そんな暮れゆく街並みの下、駅に向かって流れていく雑踏を横目に、オレは麗那さんの到着を待ち続けていた。
「ん、携帯電話か?」
ポケットの中にある携帯電話が振動している。液晶表示を見てみると、案の定、発信者は麗那さんだった。
「もしもし、麗那さんですか?」
「マサくん。悪いんだけど、目の前の交差点を渡ってきてくれるかな。渡ったら、右折してアーケードの方角に歩いてきてくれる?」
「あ。・・・はい。」
周囲をちらちらと見ながら、麗那さんに指示されるがまま歩いていくオレ。交差点を渡りきり、次に右に折れて、指定されたアーケードへと足を早める。
アーチ状の装飾が視界に入ったあたりで、アーケード沿いに停車している自動車を発見した。後部座席の窓にスモークを貼った見覚えのある自動車、あれは麗那さんが乗車している自動車に違いないだろう。
小走りで自動車まで近寄っていくと、オレのことを招き入れるかのようにドアが開いた。吸い込まれるように、オレは薄暗い後部座席へと乗り込んだ。
「マサくん、ごめんねー。いつもいきなり呼び出してばかりで。」
「気にしないでください。それより、ジュリーさんのこと、何かわかったんですか?」
オレの問いかけに、麗那さんは言葉なくただコクンとうなづいた。
「マネージャー。それじゃあ、中央公園までお願いね。」
従順に返事をしたマネージャーは、安全確認を怠ることなく自動車を丁寧に発進させる。
麗那さんが口にした中央公園とはいったい・・・?その公園がどこを指しているのか知る由もなく、オレがその中央公園のことを尋ねる前に、彼女が本題について話し始めた。
「この前のレストランのオーナーから連絡があってね。ジュリーの消息のことで最新情報が入ったの。」
レストランのオーナーは仕事の合間を縫って、ジャズバンドに精通する人脈から情報収集に奔走してくれたらしく、その人脈の中の一人から、ジュリーさんのことで有力な情報が得られたという。
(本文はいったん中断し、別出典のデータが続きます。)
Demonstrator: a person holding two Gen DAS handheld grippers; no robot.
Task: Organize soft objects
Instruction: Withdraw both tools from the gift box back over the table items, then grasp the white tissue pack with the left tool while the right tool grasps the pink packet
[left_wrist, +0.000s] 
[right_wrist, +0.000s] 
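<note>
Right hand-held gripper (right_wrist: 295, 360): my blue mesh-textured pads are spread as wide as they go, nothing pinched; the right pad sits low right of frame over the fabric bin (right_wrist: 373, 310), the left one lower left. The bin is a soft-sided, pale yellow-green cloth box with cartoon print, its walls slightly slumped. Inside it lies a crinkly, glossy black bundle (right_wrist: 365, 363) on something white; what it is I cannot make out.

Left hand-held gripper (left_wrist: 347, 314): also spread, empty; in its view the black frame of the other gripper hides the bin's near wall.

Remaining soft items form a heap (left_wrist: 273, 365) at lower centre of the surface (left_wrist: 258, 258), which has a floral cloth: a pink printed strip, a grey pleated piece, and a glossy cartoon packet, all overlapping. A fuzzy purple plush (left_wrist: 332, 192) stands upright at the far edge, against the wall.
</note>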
その情報とは、ある女性が前触れもなく夜の街に繰り出して、酔っ払いや浮浪者といった観衆を前に、自慢のジャズソングを披露しているというのだ。その女性がどうも、ジュリーさんと同一人物ではないかとのことだった。
「でも、ジュリーさんは、観衆の前では歌わないって言ってましたよ。この前だって、観客の前に一度も姿を見せなかったですし。」
「でもね、これが彼女にとって、修行の一環だとしたら合点がいかない?」
また昔のように、ステージに立って堂々と歌いたい。それを夢見て、ジュリーさんは小さい群集の前で弱い自分自身と戦っているのだろうか。もしそうだとしたら、麗那さんの言うことも間違いとは言えないだろう。
「これからね、そのジュリーらしき女性が歌をお披露目する場所へ行ってみようと思ってるの。」
「その場所が中央公園というわけなんですね。・・・で、その公園はどこなんですか?」
そう問いかけるオレに、車窓に映る案内看板を指差して行先を教えてくれた麗那さん。
「新宿中央公園よ。」
オレが気付いた時には、自動車は新宿へといざなう首都高速道路に向かって突き進んでいた。